For those of us who cannot afford a snuggle at a Vermont B&B, who cannot feel the crunch of leaves underfoot in Central Park en route to a rendezvous, there is a sublime alternative: Ella Fitzgerald’s 1956 recording of “Bewitched, Bothered and Bewildered.” It practically defines the difference between summer sex and autumn sex. Summer sex is fast and freaky, furtive and breathless: a furious diversion when the AC’s on the blink and even moonlight feels hot on skin. Autumn sex, however, is cuddling with benefits, a fire to be stoked all night. And so is this recording—falling leaves, puddled satin, afterglow and a sated sigh of cigarette smoke all in one.

The song is from the Rodgers & Hart musical Pal Joey, where it charts a relationship in three distinct sections: initial heat (“I’m wild again, beguiled again”), full boil (“Thank God I can be oversexed again”), and the inevitable cooling (“Burned a lot, but learned a lot”). Fitzgerald’s version, by contrast, combines lust, satisfaction and a wised-up kiss-off in one seven-minute exhale of pheromones. It is a performance in absolutely no hurry. Were it a lover, it would spend from here to sundown unbuttoning your flannels and rumpling the quilt. And yet the song’s path from desire to regret, from hello to goodbye, has a cyclical quality that suits the edge of winter.

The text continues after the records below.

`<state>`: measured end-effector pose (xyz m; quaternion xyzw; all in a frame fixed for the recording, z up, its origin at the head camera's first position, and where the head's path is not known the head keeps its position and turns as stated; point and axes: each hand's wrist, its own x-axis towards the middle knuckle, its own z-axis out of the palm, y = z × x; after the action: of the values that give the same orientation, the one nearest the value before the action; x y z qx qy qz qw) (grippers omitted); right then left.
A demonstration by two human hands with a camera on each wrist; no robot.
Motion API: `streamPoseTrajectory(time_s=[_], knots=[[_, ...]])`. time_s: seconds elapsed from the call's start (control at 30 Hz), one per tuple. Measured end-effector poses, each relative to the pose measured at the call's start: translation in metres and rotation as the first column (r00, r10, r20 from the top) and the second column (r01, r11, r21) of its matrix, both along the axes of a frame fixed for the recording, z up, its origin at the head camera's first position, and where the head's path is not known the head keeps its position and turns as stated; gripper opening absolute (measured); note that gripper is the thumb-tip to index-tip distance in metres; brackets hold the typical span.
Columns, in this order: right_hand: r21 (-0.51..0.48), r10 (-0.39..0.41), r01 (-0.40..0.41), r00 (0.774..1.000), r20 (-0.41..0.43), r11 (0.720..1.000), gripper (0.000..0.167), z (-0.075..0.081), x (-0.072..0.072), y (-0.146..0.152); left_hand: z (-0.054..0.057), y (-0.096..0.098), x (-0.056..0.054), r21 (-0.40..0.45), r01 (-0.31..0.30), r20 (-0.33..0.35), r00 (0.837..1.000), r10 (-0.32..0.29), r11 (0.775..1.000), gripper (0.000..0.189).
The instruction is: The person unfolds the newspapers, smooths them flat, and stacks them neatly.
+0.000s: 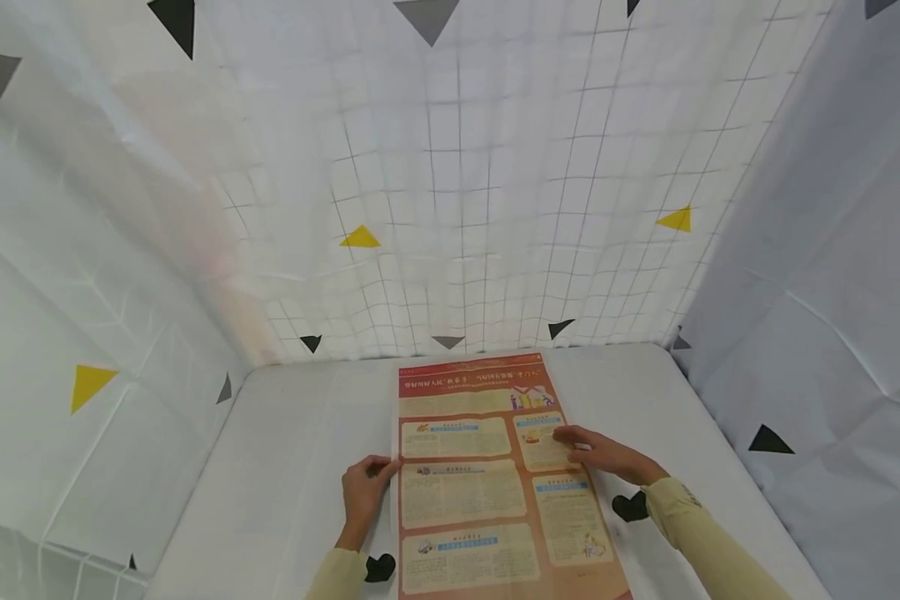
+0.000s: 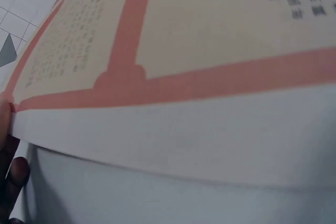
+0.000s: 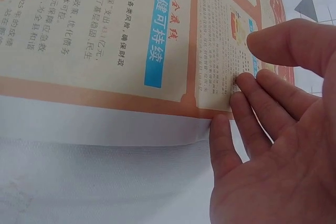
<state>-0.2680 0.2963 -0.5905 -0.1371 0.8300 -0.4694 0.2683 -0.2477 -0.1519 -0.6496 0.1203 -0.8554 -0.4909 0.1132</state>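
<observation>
The printed newspaper (image 1: 465,492) lies on the white table (image 1: 292,467), running from near the table's far edge toward the person; its near end is cut off by the bottom of the head view. At the newspaper's left edge, the left hand (image 1: 363,493) pinches the margin between thumb and fingers; the left wrist view catches only a sliver of that hand, dark and clipped, so which fingers lie beneath is hard to tell. At the newspaper's right edge, the right hand (image 3: 283,145) is loose and grasps nothing: its fingers reach out almost straight, tips touching the sheet, while the thumb stands out over the print. Whether any fingertip slips under the margin there is unclear. The red headline band (image 1: 468,375) at the newspaper's far end is legible in part, but the body text is too small to read in the head view and blurred in the left wrist view. To the newspaper's left and right are dark heart-shaped marks (image 1: 380,568), the right one partly covered by the sleeve (image 1: 701,533). Beyond the newspaper rises a white gridded sheet (image 1: 487,208), its upper part running out of view.
</observation>
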Motion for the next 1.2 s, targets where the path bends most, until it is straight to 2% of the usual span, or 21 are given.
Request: streamPoseTrajectory(time_s=[0.23, 0.53, 0.77, 0.83, 1.07, 1.2], knots=[[-0.007, -0.003, 0.003, 1.000, -0.004, 1.000, 0.063, -0.0019, -0.0003, -0.0010, 0.0012, 0.0037, 0.0023, -0.051, -0.024, -0.010, 1.000, 0.024, 0.998, 0.020], [-0.009, -0.012, 0.012, 1.000, 0.004, 1.000, 0.063, 0.0001, 0.0007, -0.0024, 0.0031, 0.0079, 0.0042, -0.128, -0.043, -0.087, 0.996, 0.032, 0.991, 0.019], [-0.002, -0.007, 0.007, 1.000, -0.009, 1.000, 0.063, 0.0004, 0.0018, -0.0027, 0.0032, 0.0094, 0.0070, -0.023, -0.050, -0.159, 0.986, 0.046, 0.998, 0.013], [0.001, -0.005, 0.005, 1.000, -0.012, 1.000, 0.064, 0.0007, 0.0022, -0.0030, 0.0027, 0.0093, 0.0082, -0.015, -0.049, -0.169, 0.985, 0.045, 0.999, 0.012], [0.006, -0.006, 0.006, 1.000, -0.011, 1.000, 0.064, -0.0001, 0.0027, -0.0037, -0.0019, 0.0072, 0.0084, -0.043, -0.073, -0.151, 0.986, 0.066, 0.996, 0.017], [0.006, -0.019, 0.019, 1.000, -0.001, 1.000, 0.063, -0.0018, 0.0020, -0.0027, -0.0012, 0.0064, 0.0068, -0.027, -0.081, -0.123, 0.989, 0.077, 0.996, 0.021]])
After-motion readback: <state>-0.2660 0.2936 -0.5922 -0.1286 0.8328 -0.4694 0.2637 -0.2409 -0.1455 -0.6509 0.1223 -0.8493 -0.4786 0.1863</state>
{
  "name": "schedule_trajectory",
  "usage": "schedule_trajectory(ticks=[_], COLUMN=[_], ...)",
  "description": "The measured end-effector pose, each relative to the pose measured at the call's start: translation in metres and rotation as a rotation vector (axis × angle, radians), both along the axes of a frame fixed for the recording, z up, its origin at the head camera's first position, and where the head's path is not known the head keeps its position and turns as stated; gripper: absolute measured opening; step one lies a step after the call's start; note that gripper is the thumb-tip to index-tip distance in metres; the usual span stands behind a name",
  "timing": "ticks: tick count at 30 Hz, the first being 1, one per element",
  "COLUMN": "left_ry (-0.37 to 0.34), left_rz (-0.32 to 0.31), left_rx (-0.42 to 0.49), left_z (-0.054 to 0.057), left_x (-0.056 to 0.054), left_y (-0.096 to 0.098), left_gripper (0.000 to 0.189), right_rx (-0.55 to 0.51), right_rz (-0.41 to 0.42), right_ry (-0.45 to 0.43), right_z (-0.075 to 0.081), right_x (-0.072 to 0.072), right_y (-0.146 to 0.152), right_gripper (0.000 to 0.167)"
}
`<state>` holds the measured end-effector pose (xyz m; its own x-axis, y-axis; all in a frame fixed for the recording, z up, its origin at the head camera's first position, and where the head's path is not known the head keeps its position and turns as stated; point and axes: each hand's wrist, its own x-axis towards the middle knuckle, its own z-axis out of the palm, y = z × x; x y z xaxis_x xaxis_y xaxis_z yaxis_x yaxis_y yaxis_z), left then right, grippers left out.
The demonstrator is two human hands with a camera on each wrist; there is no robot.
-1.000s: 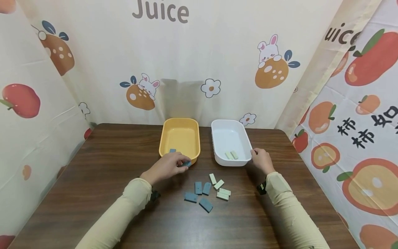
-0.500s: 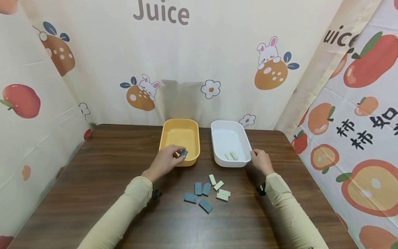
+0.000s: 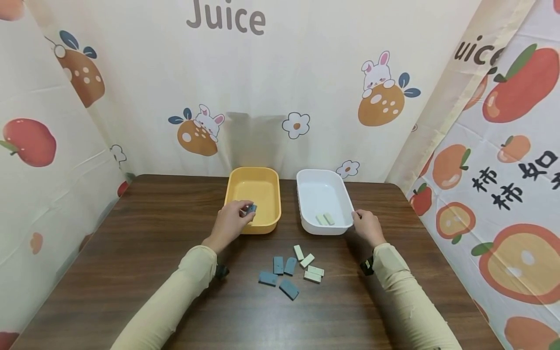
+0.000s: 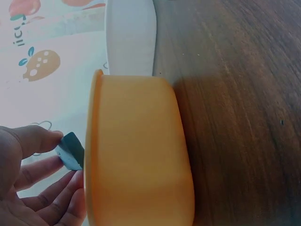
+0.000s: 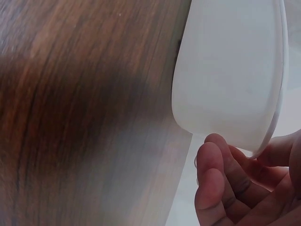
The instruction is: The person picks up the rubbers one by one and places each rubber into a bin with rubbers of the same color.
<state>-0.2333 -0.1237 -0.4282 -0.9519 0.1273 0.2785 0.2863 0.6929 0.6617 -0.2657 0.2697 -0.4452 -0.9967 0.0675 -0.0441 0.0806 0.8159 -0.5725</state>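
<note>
My left hand (image 3: 230,221) pinches a small blue-grey block (image 3: 251,209) between thumb and fingers, over the near left part of the yellow bin (image 3: 272,225). In the left wrist view that block (image 4: 70,151) appears tilted beside the bin's rim. What lies under the hand in the bin is hidden. At the right, my right hand (image 3: 368,227) grips the near right rim of the white bin (image 3: 325,229); the right wrist view has the thumb by the rim and curled fingers (image 5: 210,188) against the outer wall. Two pale green blocks (image 3: 325,219) lie inside the white bin.
In front of the bins, several loose blue-grey blocks (image 3: 278,265) and several pale green blocks (image 3: 312,276) lie on the brown wooden table (image 3: 131,233). A printed curtain (image 3: 271,73) hangs behind the table's far edge.
My left hand has carried the blue-grey block from the near side of the yellow bin up and leftward over it. The right hand has kept its grip on the white bin.
</note>
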Motion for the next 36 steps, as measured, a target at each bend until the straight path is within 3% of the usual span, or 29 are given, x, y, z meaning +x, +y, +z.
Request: schedule_trajectory(ticks=[8,16,27,36], left_ry=[-0.048,-0.085,-0.166,-0.265], left_rz=[0.028,0.077,0.044,0.047], left_rx=[-0.038,-0.135,-0.286,-0.318], left_z=[-0.001,-0.001,-0.005,-0.006], left_x=[-0.004,-0.011,-0.022,-0.036], left_y=[0.000,0.001,0.003,0.007], left_gripper=[0.033,0.031,0.029,0.020], right_rx=[0.008,-0.015,-0.011,-0.014], right_rz=[-0.002,-0.007,-0.012,-0.014], right_ry=[0.006,0.012,0.013,-0.003], right_z=[0.001,0.004,0.006,0.006], right_x=[0.000,0.004,0.005,0.007], right_y=[0.000,-0.002,-0.003,-0.004], right_gripper=[0.043,0.042,0.042,0.042])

That makes Ella the perfect soundtrack to these tales of fall romance, passion and togetherness (however short-lived), ransacked from the actual personal histories of the Scene’s writers. So light a few candles, uncork the wine and tell your autumnal other that you’ve got a record you want them to hear. And don’t make any plans for going out.

Photo

After apple-picking

Every year, the ritual was laced with irony as we piled into my roommate’s car, the collected works of Robert Frost in hand, and drove off into the amber countryside.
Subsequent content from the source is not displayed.